Hello, my friend. As you have read through Psalm 52, you find again it is kind of dirge followed by a hymn of praise. I think the contrasts can be summarized in two words “uprooted from the land of the living”, vs. 5, and “rooted like an olive tree flourishing in the house of God”, vs. 8. And at the end of the journey, this makes all the difference.
In the first section, vss.1-5, David is referring especially to a man named Doeg the Edomite, who had revealed himself as a traitor. You can read the story in I Samuel 21 and 22. Doeg was not only a traitor but as a friend of King Saul killed 85 priests of the Lord, even as the King had accused David unfairly of betrayal. Here in vs.1, David describes disloyalty as characterizing a man who is boastful of his evil, deceitful, loving evil rather than good, falsehoods rather than speaking the truth. And the end of such a person is to have lived a fruitless life for self and sin.

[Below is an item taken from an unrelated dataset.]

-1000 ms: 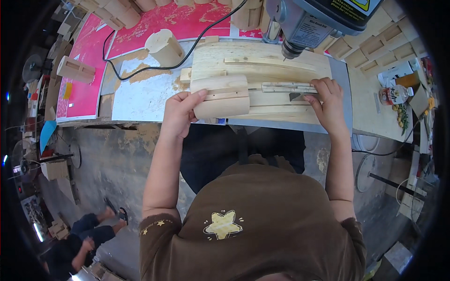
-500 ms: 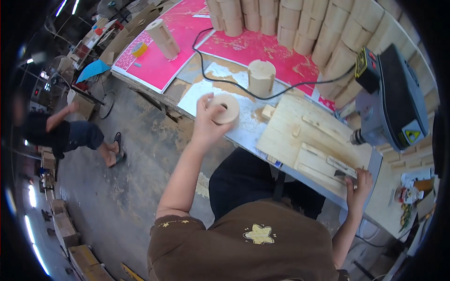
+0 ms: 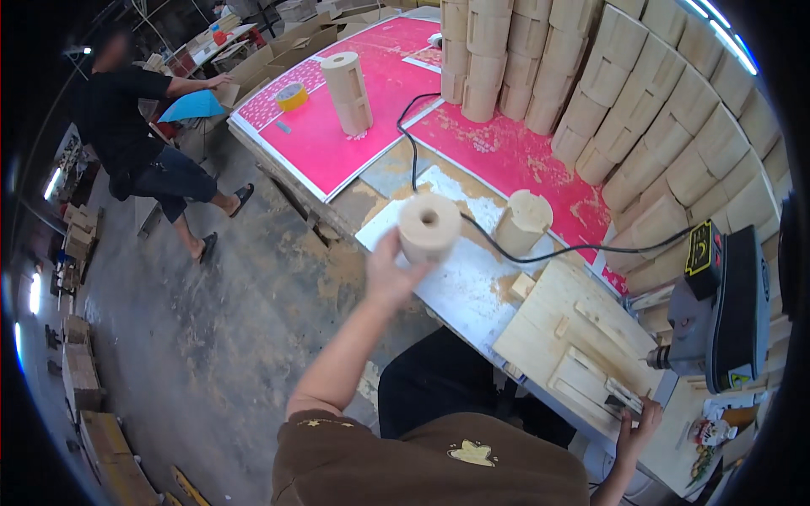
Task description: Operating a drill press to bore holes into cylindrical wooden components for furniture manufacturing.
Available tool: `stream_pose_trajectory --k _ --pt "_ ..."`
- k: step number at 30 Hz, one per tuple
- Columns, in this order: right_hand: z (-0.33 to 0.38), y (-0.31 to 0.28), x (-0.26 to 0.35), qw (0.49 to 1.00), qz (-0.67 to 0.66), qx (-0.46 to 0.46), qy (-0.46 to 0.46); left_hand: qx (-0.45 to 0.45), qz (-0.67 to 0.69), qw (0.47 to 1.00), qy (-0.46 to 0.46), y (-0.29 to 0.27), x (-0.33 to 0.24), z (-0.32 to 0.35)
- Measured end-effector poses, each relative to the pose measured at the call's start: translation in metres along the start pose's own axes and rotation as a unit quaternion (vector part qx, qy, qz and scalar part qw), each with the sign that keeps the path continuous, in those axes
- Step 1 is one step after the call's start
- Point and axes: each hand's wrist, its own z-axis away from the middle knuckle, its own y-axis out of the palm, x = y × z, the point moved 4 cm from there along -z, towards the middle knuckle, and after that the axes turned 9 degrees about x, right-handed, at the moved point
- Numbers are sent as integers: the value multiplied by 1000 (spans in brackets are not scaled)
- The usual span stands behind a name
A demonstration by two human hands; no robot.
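Observation:
My left hand (image 3: 390, 271) grips a round wooden block (image 3: 430, 232) with a hole in its top, held over the near left edge of the work surface. Beyond it stands a second wooden block (image 3: 525, 221) with notches cut in its rim. At the right, my right hand (image 3: 639, 424) pinches the end of a small metal clamp (image 3: 623, 395) on the wooden jig board (image 3: 540, 325). Low wooden strips (image 3: 601, 325) are fixed on that board. A drill press (image 3: 704, 325) stands over the board's right end, its chuck (image 3: 660, 357) above the wood.
Stacked wooden blocks (image 3: 591, 93) wall off the back and right. A black cable (image 3: 582, 249) crosses the bench. On the pink sheet (image 3: 316, 156) stand a tall two-block stack (image 3: 347, 97) and yellow tape (image 3: 292, 97). Another person (image 3: 139, 126) stands at the left by cardboard boxes (image 3: 291, 59).
My left hand has carried the block forward and to the right, toward the notched one. My right hand stays at the clamp. The other person has moved nearer the boxes, and my view has shifted.

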Motion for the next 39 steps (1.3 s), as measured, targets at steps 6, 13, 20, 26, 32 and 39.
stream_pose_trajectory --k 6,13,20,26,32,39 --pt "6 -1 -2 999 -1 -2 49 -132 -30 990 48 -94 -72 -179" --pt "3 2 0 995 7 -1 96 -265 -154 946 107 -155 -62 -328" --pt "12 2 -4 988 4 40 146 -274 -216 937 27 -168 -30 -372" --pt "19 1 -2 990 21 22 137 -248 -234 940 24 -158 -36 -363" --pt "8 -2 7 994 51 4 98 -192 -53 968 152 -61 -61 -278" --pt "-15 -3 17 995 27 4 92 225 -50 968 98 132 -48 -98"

But David shifts the whole focus in vs. 7, and says the righteous will see and fear that such a man as Doeg could have dared defy the living God. And then he says, so lovingly, “I am like an olive tree flourishing in the house of God; I trust in God’s unfailing love forever and ever. I will praise you forever for what you have done; in your name I will hope, for your name is good. I will praise you in the presence of your saints.” I love this picture of an olive tree, deeply rooted, flourishing with fruit for the nourishment of the needy. And what encouragement and blessing this last phrase of vs. 9 brings. “I will praise you in the presence of your saints.”
Oh, how we need each other. So often we are inclined to hide our loneliness, our needs, our bewilderment, feeling it would be a sign of weakness to share it with other saints. But isolation, alienation and aloneness result in further weakness. A single log burning in a fireplace will soon die out. But a log alongside several others will burn brightly, fulfilling its purpose there. And the believer living in close fellowship with other believers will be stronger and give others strength as well.

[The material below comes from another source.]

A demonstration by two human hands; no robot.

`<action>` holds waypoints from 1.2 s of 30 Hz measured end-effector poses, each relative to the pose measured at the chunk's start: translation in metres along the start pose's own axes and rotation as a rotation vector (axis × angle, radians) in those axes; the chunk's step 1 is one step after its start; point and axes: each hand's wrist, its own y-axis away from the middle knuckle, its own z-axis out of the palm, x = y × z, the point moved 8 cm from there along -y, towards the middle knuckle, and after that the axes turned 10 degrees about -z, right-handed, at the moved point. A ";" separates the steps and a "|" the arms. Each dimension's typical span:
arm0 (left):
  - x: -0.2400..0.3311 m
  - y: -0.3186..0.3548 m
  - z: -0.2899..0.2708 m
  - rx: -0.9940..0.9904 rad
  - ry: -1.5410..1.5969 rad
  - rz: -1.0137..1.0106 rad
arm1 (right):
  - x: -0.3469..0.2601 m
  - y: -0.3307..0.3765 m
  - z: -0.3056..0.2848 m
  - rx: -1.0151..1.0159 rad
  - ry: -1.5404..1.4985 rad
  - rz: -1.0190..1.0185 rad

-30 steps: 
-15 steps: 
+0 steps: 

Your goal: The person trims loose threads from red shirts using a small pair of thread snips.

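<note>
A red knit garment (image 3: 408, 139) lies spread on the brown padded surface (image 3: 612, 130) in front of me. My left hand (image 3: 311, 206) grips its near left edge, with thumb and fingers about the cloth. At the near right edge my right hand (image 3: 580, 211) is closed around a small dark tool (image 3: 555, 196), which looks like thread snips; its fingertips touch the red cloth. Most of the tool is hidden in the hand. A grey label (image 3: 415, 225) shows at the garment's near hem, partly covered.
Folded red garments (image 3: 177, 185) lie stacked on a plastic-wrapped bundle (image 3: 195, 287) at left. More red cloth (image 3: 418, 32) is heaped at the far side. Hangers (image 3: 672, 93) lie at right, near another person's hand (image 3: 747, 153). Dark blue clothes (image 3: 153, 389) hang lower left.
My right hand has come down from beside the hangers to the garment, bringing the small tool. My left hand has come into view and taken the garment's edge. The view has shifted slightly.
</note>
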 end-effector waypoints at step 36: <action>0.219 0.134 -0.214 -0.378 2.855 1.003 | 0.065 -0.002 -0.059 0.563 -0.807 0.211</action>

“Thank you, Lord, for the huge privilege of being counted among the saints, unworthy though we are. How I thank you for the each one who has joined along this way, in prayer and encouragement. What a privilege to be together in the Body, with you as our Head, our Shepherd, our Owner. Bless my friend who has linked in, and especially those in serious medical and surgical need. Thank you, Lord, that you can provide.”
And thank you, partner, for being along. Cheerio!